Русло проходило близко к этому, правому, берегу, и уже метрах в пятидесяти течение было довольно сильным. Нужно было все время брать левее. Как раз когда Петя почувствовал, что он, как перевозчик на другой берег своей бессмертной души, пересек фарватер, в небе громыхнуло, и вдруг, как из опрокинутого ушата, хлынула с неба вода; прогремел первый близкий гром. Молнии вспыхивали то и дело, освещая блицем бескрайнюю темную воду впереди. Петя несколько протрезвел, оценив ситуацию. Лил холодный по сравнению с теплой озерной водой дождь, гроза, казалось, нависла над озером. Но зато стих ветер.

Кругом громыхало и полыхало. Петя, для того чтобы не сбиться с ритма своего брасса, решил декламировать стихи. Но его движения не ложились в размер. В тот год, следом за Ленинградом, Москва, наконец, прочитала книгу об этногенезе сына двух поэтов, и Петя в такт своему брассу стал выкрикивать имена древних степных племен.

Вдох, толчок вперед, голова над водой – хунны. Еще вдох, руки вперед – кыркызы. Тюрки, уйгуры, кипчаки, гузы, гебры-огнепоклонники, сарматы, карматы, таджики, хазары, парфяне, туранцы, кушаны, дейлемиты, гирканцы… Петя иссяк на юечжах. Он попытался спеть песенку, которую посвятил автору-пассионарию Хвостенко:

Ах, ты, полустепь, полупустыня,

Все в тебе смешались времена, и чуть не захлебнулся.

Петь не получалось. Петя перевернулся на спину и почувствовал, что слабеет. На том берегу, куда он плыл, не было видно ни огонька. Да и самого берега видно не было, и Петя не мог определить, сколько он уже проплыл и сколько ему осталось. Становилось холодно. Лежать на спине было нельзя: во-первых, его тело явственно сносило течением, во-вторых, нужно было двигаться. Двигаться и чем-то отвлечься, чтобы движения выходили автоматическими: о самих усилиях тоже нельзя было думать. И Петя решил, что будет думать о театре. Тогда-то ему и пришла удивительно простая и отчетливая мысль о том, что театр, некогда развившийся из ритуала, причем из ритуала погребального, всегда и всюду представляет на сцене живых мертвецов. В новой драме это, скажем, Смерть Тарелкина или Наш городок. Петя вспомнил, что читал где-то и фразу Жана Жене на эту тему, что-то вроде того, что Театр должно поместить как можно ближе к погосту, воистину в оберегающей тени места, где стерегут мертвецов. И Петя сказал себе

вот именно, именно стерегут. И понял, что дыхания не хватает, что обмякли руки, и, по всей вероятности, сейчас он примется тонуть.

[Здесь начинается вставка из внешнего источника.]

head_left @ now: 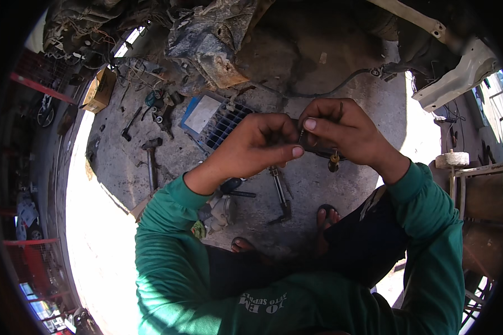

Ноги опустились вниз и, как в дешевой комедии, Петя нащупал дно. И встал – воды было по грудь. Буря не прекращалась. Этот берег был очень пологим, и Петя шел, еле волоча ноги по вязкому донному илу, бешено отмахиваясь от каких-то водорослей, зловеще все пытавшихся уцепиться за его тело. Идти оказалось не близко, и эти последние полторы сотни метров показались ему сущей пыткой.

Дождь не унимался, и обессиленный Петя рухнул на сырой песок. Шансы насмерть простудиться были велики. Нужно было срочно выпить водки и очень горячего крепкого чая. Конечно, они сидят в доме… что ж им под дождем меня встречать… и ждут… и чай догадались поставить, неразборчиво думал Петя, когда, шатаясь, добрел наконец до крыльца.

Дверь была не заперта, хотя сам Претя всегда запирал ее на ночь.

Свет нигде не горел – ни в сенях, ни в комнате. Невольно стараясь не шуметь, Петя вошел в избу и скорее почувствовал, чем услышал, что в темноте мерно дышат два существа: мать и дочь, они спали вдвоем на одной кровати. Они не ждали его. В отблесках молний Петя рассмотрел чайник на столе. Дотронулся, чайник был холодный. Вот тогда все и кончилось, закончил свой рассказ Петя.